The Delivery Board for the PSA on International Poverty Reduction (PSA 29) met for the first time in February. The Department for International Developments (DFID) permanent secretary chaired the meeting and the permanent secretaries from the Foreign and Commonwealth Office, Her Majestys Treasury
and the Department for the Environment, Food and Rural Affairs attended, as did a representative from the Prime Ministers Delivery Unit (PMDU). The delivery board are scheduled to meet in April to finalise the performance framework.
Of the £75.5 million resource, £63.5 million is near cash and £12 million non-cash. We keep a small non-cash EYF stock to manage fluctuations in International Finance Institutions (IFI) capital charges.
John Bercow: To ask the Secretary of State for International Development what recent assessment he has made of his Departments contribution to Public Service Agreements (a) 3, (b) 25, (c) 27 and (d) 30. 
Mr. Malik: The 30 new public service agreements (PSA) set out the key priority outcomes the Government want to achieve in the 2008-11 spending period. The Department for International Development (DFID) is a formal delivery partner for the PSAs on climate change (PSA 27) and conflict prevention (PSA 30). In addition, through our work on poverty reduction, the Department will contribute to delivery of the PSAs on migration (PSA 3) and counter-terrorism (PSA 26).
In consultation with others, we are helping to design a suite of multi-donor climate investment funds to reduce poverty through action on climate change. These will be launched in 2008 and will be capitalised by funds from the £800 million in the international window of the UKs Environmental Transformation Fund. In addition, we are supporting the Global Environment Facility (GEF), multilateral development banks Clean Energy Investment Framework and UN Special Adaptation Funds, and working to address the information and knowledge gaps relating to climate change impacts in Africa. We will also be looking to address climate change through our bilateral programmes, such as in China and Bangladesh.
Many of the countries and regions which are the focus of the new conflict prevention PSA are priorities for DFID. Reducing poverty in these fragile and conflict-affected states is essential to tackle the conditions in which conflict emerges and to achieve the MDGs. DFID is increasing levels of funding to fragile and conflict affected countries. In addition to these efforts, DFID is working with FCO and MOD to help prevent, manage and resolve conflict through the Conflict Prevention Pool (CPP) and the Stabilisation Aid Fund (SAF). The total value of these funds is set to rise from £139m (2007-08) to £229 million (2010-11). The PSA also focuses on building more effective international institutions. DFID has been working with FCO and MOD to strengthen the UNs capacity to prevent conflict and build peace, and has committed funds of more than £50 million over three years to the Peacebuilding Fund, the Peacebuilding Support Office and UNDPs Bureau for Crisis Prevention and Recovery.
DFID is contributing £35 million to a new cross-government Returns and Reintegration Fund led by the FCO. The Fund will be headed by a DFID staff member and DFID country teams will be contributing their expertise to make sure fund projects are as effective as they can be.

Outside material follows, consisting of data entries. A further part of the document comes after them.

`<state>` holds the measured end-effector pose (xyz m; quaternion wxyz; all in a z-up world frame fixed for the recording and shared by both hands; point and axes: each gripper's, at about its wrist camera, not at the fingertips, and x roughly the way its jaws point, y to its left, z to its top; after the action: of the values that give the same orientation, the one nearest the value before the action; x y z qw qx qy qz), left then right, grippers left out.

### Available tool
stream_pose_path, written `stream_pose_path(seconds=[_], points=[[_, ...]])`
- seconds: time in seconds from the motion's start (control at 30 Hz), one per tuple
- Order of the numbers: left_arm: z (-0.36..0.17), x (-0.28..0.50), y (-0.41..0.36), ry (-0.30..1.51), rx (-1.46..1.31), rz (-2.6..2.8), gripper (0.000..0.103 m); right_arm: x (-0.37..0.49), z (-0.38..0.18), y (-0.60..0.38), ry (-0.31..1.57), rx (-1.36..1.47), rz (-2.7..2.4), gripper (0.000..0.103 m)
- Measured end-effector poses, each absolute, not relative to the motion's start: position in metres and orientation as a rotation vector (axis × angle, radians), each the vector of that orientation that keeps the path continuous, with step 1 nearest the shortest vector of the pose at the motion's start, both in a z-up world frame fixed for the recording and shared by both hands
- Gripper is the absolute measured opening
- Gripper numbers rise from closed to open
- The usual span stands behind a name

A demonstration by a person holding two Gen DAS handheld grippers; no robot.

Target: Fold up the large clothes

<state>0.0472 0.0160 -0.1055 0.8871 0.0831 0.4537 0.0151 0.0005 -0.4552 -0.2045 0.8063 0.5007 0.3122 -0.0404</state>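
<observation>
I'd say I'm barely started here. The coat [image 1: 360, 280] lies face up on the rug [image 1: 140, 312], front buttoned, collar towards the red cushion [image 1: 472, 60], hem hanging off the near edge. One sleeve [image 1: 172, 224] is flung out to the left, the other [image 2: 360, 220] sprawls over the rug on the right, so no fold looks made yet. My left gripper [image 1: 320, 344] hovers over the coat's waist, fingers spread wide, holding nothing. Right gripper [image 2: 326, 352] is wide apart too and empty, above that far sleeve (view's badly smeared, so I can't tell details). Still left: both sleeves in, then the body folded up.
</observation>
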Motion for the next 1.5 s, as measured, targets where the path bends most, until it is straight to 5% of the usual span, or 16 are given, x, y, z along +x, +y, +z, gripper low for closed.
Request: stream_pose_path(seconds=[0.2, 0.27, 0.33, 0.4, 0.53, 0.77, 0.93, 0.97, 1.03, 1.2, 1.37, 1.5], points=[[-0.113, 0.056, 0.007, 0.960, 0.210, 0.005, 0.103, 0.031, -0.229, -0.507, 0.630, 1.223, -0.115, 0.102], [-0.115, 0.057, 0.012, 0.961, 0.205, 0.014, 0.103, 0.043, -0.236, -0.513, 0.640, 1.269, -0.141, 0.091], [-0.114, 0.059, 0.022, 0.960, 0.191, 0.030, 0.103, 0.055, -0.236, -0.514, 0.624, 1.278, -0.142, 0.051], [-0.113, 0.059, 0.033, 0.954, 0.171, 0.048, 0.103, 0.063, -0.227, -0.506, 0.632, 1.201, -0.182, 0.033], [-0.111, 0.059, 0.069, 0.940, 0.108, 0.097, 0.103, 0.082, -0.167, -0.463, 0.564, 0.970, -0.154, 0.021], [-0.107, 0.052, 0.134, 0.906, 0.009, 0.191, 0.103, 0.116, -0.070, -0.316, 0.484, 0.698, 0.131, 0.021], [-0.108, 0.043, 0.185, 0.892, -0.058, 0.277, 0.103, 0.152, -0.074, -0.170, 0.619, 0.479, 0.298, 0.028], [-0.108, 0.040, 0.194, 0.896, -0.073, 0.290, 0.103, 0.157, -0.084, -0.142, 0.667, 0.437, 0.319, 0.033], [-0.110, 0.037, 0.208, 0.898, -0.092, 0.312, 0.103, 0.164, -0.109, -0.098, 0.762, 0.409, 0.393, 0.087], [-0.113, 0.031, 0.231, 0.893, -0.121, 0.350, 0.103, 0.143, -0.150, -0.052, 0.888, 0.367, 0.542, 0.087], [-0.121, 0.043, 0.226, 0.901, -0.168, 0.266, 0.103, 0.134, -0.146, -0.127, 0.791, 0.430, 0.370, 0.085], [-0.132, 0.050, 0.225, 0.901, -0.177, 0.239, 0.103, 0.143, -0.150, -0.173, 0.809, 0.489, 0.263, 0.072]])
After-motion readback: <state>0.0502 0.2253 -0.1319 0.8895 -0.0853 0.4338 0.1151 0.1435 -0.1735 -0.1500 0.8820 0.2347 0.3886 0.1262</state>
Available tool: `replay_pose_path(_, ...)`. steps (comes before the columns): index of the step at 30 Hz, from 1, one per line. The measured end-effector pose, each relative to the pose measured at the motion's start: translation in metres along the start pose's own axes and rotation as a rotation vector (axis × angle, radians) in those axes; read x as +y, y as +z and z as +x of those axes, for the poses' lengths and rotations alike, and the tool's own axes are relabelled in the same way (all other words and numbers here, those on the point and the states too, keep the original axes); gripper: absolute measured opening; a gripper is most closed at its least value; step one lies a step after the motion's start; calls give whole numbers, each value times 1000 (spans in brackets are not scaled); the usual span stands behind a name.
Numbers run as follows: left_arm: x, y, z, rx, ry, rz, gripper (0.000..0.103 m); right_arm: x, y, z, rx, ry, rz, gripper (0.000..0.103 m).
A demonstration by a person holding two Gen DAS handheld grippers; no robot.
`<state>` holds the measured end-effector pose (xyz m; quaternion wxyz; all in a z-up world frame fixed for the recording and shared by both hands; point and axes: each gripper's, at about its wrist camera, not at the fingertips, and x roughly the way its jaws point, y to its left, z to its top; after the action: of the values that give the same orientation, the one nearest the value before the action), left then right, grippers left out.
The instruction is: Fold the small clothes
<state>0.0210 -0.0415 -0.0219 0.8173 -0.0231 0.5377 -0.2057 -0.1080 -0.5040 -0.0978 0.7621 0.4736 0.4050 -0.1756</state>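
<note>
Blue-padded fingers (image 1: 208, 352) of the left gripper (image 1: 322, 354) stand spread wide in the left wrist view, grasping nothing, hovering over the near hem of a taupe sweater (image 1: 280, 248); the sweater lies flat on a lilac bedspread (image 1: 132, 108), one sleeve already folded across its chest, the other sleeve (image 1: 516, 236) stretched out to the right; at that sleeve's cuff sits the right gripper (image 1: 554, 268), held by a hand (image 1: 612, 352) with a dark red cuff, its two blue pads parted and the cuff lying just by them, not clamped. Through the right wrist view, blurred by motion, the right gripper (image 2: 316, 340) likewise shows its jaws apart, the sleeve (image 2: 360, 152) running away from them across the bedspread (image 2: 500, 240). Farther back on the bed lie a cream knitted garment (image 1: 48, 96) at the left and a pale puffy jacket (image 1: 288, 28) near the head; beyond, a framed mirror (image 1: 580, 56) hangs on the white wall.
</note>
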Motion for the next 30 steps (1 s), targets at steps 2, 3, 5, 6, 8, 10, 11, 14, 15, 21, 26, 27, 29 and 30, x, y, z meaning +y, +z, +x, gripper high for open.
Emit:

Within the parameters of the International Development Act, our programme will make a positive contribution to the Governments counter-radicalisation effort. In November, the Prime Minister publicly committed DFID, FCO and the British Council to spending
around £400 million over the next three years....to tackle radicalisation and promote understanding overseas.
John Bercow: To ask the Secretary of State for International Development what estimate he has made of the likely date for the next update of progress on indicators (a) 1, (b) 2, (c) 3, (d) 4 and (e) 7 associated with Public Service Agreement 29. 
John Bercow: To ask the Secretary of State for International Development what progress has been made towards his Departments April deadline for establishing the baseline data for the eight indicators associated with Public Service Agreement 29. 
Mr. Malik: Official international data showing progress towards the millennium development goals (MDG) indicators, which are published by the United Nations, will be used to set the baseline position for the eight indicators associated with public service agreement 29. These data were last published in July 2007. We expect an update of the data in June or July.
Norman Baker: To ask the Secretary of State for International Development if he will set a target to increase the use of video-conferencing by his Department to reduce the need to travel to meetings. 
Mr. Malik: There are no plans to set a target to increase the use of video-conferencing with the specific aim of reducing travel. The Department for International Development (DFID) does however have a target to reduce air miles flown by 5 per cent. per annum and video-conferencing is one tool helping to achieve this.
DFID currently use a total of 119 video-conference units, in the UK and overseas. In the last year DFID held 7,169 managed video conferences. A recent study showed that video-conferencing in DFID avoids more than two million miles of air travel a year.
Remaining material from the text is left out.